There was a belief that Android platform is too hard for the average user. But in fact, not really, and there is no significant difference in usability between any of the major mobile platforms. If you want to use the phone, simply tap the phone button. You can pick your contacts, or just dial directly. Want to text? Tap it. Pictures and videos are stored in gallery, and if you want to turn on settings, simply pull down from the top screen and tap the button and continue working/playing/using the app you were in previously.
2. Android is android, used one you use them all
This is a huge one, Android phones are WORLDS apart. The user experience on say a Droid is not the same as the user experience on a Note 2 or a Galaxy S III, or even the One X. Don’t even get started on high end vs low end android.
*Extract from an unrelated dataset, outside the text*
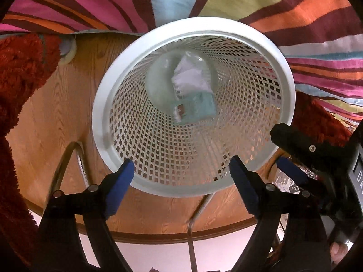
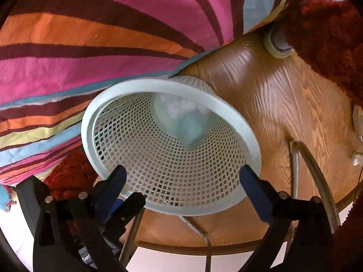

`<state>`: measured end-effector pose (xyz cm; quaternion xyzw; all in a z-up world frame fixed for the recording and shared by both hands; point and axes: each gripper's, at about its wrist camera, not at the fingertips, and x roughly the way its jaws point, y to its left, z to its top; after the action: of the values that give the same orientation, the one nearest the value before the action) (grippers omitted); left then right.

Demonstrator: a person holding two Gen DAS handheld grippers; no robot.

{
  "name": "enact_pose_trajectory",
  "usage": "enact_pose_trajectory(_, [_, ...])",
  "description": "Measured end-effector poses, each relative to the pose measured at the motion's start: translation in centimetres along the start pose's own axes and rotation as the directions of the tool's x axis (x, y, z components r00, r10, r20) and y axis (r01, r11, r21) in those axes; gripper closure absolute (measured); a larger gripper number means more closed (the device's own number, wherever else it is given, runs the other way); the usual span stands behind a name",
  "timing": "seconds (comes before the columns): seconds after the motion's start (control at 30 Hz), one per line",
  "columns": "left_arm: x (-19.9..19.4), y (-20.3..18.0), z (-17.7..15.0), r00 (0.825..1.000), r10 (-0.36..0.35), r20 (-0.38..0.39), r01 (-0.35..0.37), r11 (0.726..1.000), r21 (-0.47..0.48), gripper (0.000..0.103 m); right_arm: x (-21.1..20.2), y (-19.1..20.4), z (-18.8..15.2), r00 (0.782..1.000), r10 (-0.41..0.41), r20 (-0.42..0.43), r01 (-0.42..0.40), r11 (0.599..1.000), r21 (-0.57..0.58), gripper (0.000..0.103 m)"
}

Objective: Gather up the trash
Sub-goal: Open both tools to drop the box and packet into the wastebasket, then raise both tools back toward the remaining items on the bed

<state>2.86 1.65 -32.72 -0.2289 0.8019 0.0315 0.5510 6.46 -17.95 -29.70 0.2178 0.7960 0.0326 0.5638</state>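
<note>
A white mesh waste basket (image 1: 281, 72) stands on a round wooden surface (image 1: 68, 117). At its bottom lie a crumpled white wrapper (image 1: 190, 74) and a teal packet (image 1: 202, 108). My left gripper (image 1: 181, 181) hangs open over the basket's near rim with nothing between its blue pads. In the right wrist view the basket (image 2: 158, 86) leans away, and its contents look blurred. My right gripper (image 2: 185, 188) is open over that rim, with no object between its fingers. A bit of crinkled silver foil (image 1: 285, 187) shows beside the right gripper, outside the basket; what it rests on is hidden.
A striped blanket (image 1: 306, 18) in pink, orange and blue lies behind the basket. Red shaggy fabric (image 1: 20, 72) flanks both sides. A bent metal tube frame (image 2: 315, 172) runs under the wood. A small grey and white round object (image 2: 276, 43) sits at the blanket's edge.
</note>
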Motion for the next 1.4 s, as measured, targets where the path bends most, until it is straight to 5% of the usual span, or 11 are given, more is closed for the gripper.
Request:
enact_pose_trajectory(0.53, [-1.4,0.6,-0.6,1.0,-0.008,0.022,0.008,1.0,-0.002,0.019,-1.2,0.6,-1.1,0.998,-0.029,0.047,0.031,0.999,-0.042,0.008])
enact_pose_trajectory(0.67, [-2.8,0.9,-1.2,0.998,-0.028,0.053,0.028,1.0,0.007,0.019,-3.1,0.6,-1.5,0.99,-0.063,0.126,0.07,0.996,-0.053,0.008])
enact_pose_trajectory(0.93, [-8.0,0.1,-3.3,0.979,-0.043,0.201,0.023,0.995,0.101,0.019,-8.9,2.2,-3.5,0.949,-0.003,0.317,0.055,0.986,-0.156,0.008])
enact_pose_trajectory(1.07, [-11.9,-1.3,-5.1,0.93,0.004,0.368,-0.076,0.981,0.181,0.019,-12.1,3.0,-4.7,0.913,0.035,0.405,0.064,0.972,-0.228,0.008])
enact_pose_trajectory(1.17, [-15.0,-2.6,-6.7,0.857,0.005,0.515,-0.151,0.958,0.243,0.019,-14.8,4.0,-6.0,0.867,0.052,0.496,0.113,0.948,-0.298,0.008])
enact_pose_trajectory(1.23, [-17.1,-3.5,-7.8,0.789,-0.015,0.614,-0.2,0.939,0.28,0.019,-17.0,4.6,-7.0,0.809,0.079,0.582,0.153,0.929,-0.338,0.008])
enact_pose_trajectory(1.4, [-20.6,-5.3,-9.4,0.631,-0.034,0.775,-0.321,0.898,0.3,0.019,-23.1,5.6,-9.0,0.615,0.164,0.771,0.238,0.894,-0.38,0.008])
You can’t pick up a low end android and say that you tried android and it just simply sucks. Totally different experience – just like that you wouldn’t buy an iPhone 3GS and expect it to perform like an iPhone 5S. Instead, the lack of restrictions on Android is a generally a good thing because you get loads of different devices at different price points.
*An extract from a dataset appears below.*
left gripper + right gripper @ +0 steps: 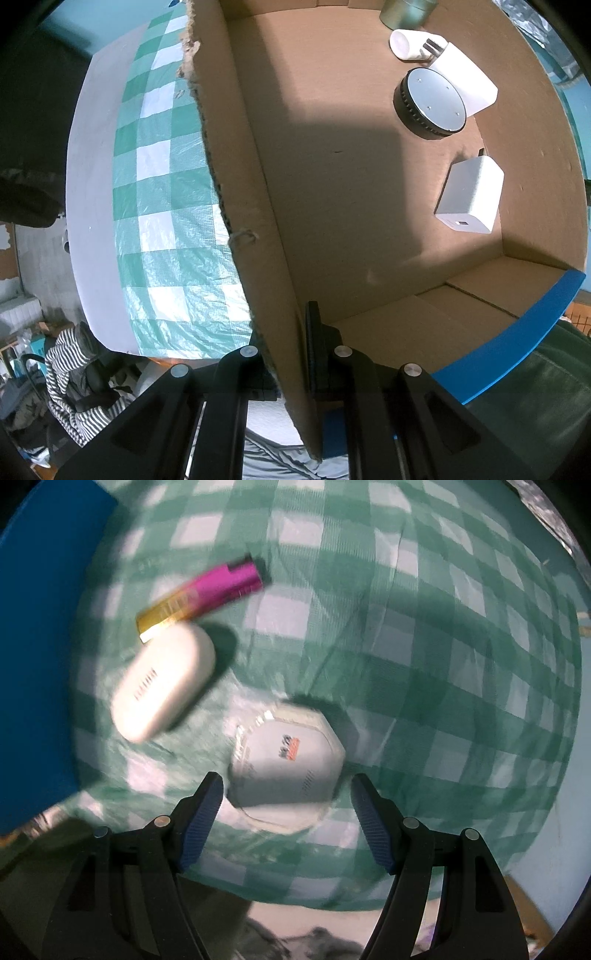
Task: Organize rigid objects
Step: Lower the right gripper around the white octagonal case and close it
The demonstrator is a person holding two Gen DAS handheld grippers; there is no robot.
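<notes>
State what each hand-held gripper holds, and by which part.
Left hand-held gripper clamps the cardboard box by its side wall. Right hand-held gripper holds nothing.

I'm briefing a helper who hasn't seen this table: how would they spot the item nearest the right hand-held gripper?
On the green checked tablecloth, look just ahead of the open right hand-held gripper. The white hexagonal device lies there, flat and angular with an orange mark, unlike the rounded white case and magenta lighter.
</notes>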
3. Android needs a task killer
As much as this is obvious, people still uses it. So much, that it is annoying. Android handles apps and tasks well. However, there is an exception, and that is when the app constantly freezes or crashes and you need to restart it. If that’s the case, there’s a “Running Apps” section, where you can force close apps under system settings. So you won’t need 3rd party Task Killers, EVER. So un-install it immediately!!!
4. Malware will infect your phone
It’s no doubt that malware exists and there are plenty of people trying to infect your smartphone, but for the average user Android is secure enough. You don’t need anti-virus apps, unless you download a lot from untrusted source. Every app that is installed on Android has to ask for permissions, if you know (and you should) what you’re downloading, anti-virus is nothing.
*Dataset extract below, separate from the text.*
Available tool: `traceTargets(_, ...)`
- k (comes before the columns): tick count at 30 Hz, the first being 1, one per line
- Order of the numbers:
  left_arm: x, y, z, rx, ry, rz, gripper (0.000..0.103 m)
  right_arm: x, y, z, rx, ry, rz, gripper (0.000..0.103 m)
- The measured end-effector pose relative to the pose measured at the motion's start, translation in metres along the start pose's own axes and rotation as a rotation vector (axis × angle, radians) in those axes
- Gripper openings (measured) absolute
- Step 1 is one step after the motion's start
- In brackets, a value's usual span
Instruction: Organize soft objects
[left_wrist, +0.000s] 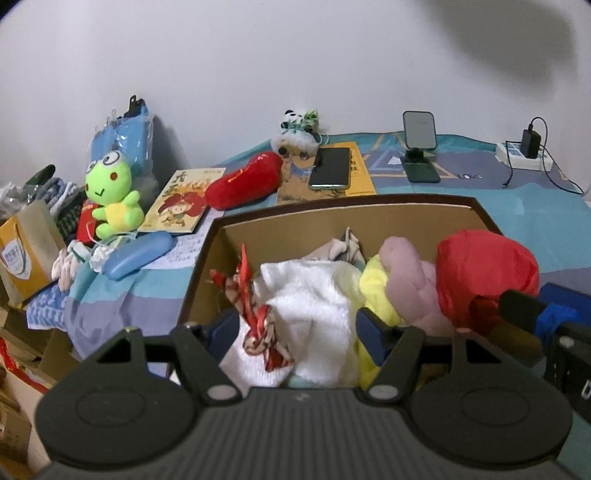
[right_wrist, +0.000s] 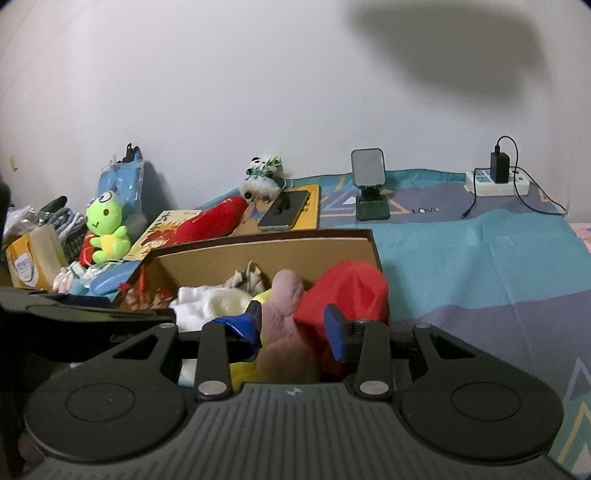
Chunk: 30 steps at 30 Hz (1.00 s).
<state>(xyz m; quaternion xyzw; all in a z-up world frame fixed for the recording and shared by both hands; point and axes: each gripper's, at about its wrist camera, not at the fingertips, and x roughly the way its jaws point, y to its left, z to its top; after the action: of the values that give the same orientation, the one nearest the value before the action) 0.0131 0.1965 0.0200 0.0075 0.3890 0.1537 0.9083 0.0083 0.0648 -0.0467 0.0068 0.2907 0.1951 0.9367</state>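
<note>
1. The left gripper tilts down over the cardboard box, jaws apart around a white cloth and a red patterned cloth; whether the pads press on them is unclear.
2. The right gripper tilts down, jaws apart, a pink plush between them.
3. The pink plush lies in the box, its long axis running away from the camera.

The cardboard box is matt brown inside, with a darker rim. In it a white towel looks nubbly terry, a pink plush fuzzy, and a red cloth thin with a slight sheen. At 10 o'clock from the box a green frog toy is soft plush; at 12 o'clock a phone shows glossy glass. The bedsheet is smooth printed cotton. The left gripper body is ribbed matt black plastic.
</note>
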Motion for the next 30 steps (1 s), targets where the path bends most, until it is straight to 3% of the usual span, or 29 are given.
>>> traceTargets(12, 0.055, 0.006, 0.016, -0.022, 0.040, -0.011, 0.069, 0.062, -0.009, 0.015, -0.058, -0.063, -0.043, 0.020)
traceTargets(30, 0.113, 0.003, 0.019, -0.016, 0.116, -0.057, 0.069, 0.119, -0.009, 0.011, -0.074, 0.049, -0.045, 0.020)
5. Android apps crash more than any other mobile OS
Actually, that’s not true. Various studies, like this one at Forbes based on Crittercism data have shown that iOS apps crash more often than Android apps. Complaints about it being a particular issue on Android could be related to our last point about cheap hardware. Underpowered hardware, manufacturer UIs, and carrier bloatware could all have an impact, but they don’t point to any instability or performance issue inherent in Android.
6. Battery Calibration (Draining then fully charging)
People think that this is good for your battery life, but it isn’t. The only thing that this does is make the system read the battery percentage more accurate. Doing this once per month might help you improve read battery better, but it isn’t necessarily at all.